In der Arbeitspapierreihe des Internationalen Graduiertenkollegs „Formenwandel der Bürgergesellschaft. Japan und Deutschland im Vergleich“ (Universität Halle-Wittenberg und Universität Tôkyô) ist gerade ein längerer Text von mir erschienen, in dem ich mich unter dem Titel „Zivilgesellschaft als staatliche Veranstaltung? Eine Spurensuche im Japan vor 1945″ mit den historischen Wurzeln der japanischen Zivilgesellschaft auseinandersetze.
In meinem Diskussionsbeitrag trete ich für eine nachhaltigere Berücksichtigung historischer Prozesse in der sozial- und politikwissenschaftlichen Forschung zu Japan ein. Es scheint zu kurz zu greifen, die Existenz einer japanischen Zivilgesellschaft mit den Argumenten einer im Japan der Zeit verbreiteten „Tradition des Respekts für die Autorität und der Geringschätzung des Volkes“ (kanson minpi 官尊民卑) und eines Prinzips „der Selbstaufopferung für das Gemeinwohl“ (messhi hôkô 滅私奉公) infrage zu stellen. Dies gilt auch dann, wenn man unter dem Gesichtspunkt einer Berücksichtigung der Unterstützung des zeitgenössischen Herrschaftssystems durch breite gesellschaftliche Schichten, die sich partiell in Organisationen zusammenfanden, die meiner Interpretation nach als zivilgesellschaftliche kategorisiert werden können, nur eingeschränkt zivilgesellschaftstheoretische Annahmen zur Staatferne und Gewaltfreiheit unter Berücksichtigung von Zeit und Raum in Anwendung bringen kann.

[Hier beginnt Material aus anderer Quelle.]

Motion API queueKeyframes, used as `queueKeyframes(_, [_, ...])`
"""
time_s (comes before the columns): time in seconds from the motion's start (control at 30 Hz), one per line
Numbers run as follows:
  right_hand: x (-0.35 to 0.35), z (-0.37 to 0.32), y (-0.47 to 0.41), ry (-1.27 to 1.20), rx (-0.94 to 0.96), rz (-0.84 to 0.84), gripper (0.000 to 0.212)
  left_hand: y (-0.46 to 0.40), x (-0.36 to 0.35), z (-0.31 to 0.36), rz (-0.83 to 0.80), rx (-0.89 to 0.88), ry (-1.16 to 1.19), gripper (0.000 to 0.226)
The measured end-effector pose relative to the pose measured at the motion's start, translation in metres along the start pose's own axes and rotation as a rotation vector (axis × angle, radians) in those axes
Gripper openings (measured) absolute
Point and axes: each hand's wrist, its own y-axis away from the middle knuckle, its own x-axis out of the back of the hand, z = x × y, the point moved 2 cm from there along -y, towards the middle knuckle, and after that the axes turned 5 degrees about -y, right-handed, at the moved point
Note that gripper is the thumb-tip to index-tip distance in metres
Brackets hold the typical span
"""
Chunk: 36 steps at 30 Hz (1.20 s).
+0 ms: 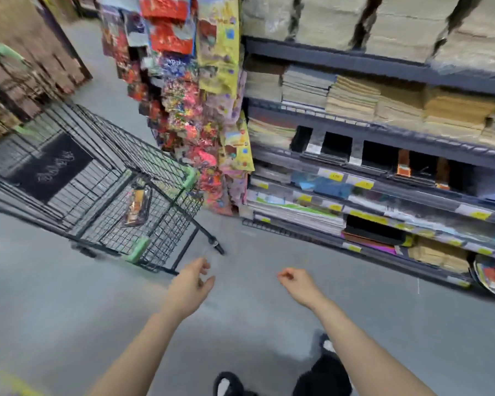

Neben der Frage nach der Existenz einer japanischen Öffentlichkeit (kôkyôsei 公共性) in der japanischen Geschichte vor 1945 erörtere ich in meinem Text die rechtlichen Rahmenbedingungen der Zeit hinsichtlich möglicher Formen der Vergemeinschaftung und zeige am Beispiel des Russisch-Japanischen Krieges (1904/05), daß es eine Fülle von zivilgesellschaftlichen Organisationen gab, die in der Analyse nicht ausschließlich normativen Erwartungen einer Demokratisierung des Herrschaftssystems entsprechen, sondern die vielmehr herrschaftsstabilisierend und gelegentlich auch durchaus, auf einen potentiellen (ausländischen) Gegner gerichtet, gewalthaft im Sinne einer „robuste(n) Kette von Befestigungswerken und Kasematten“ (nach Antonio Gramsci) zur Verteidigung nationaler Interessen wirkten.
Durch die Berücksichtigung den Staat stützender Organisationen als Varianten zivilgesellschaftlicher Vergemeinschaftung ließen sich meiner Ansicht nach für die Zeit vor 1945 differenziertere Aussagen über die Rolle und die Handlungsspielräume der Untertanen des Tennô, die zugleich auch immer Staatsbürger waren, und somit über die Qualität der Staat-Bürger-Beziehungen in historischer Perspektive treffen.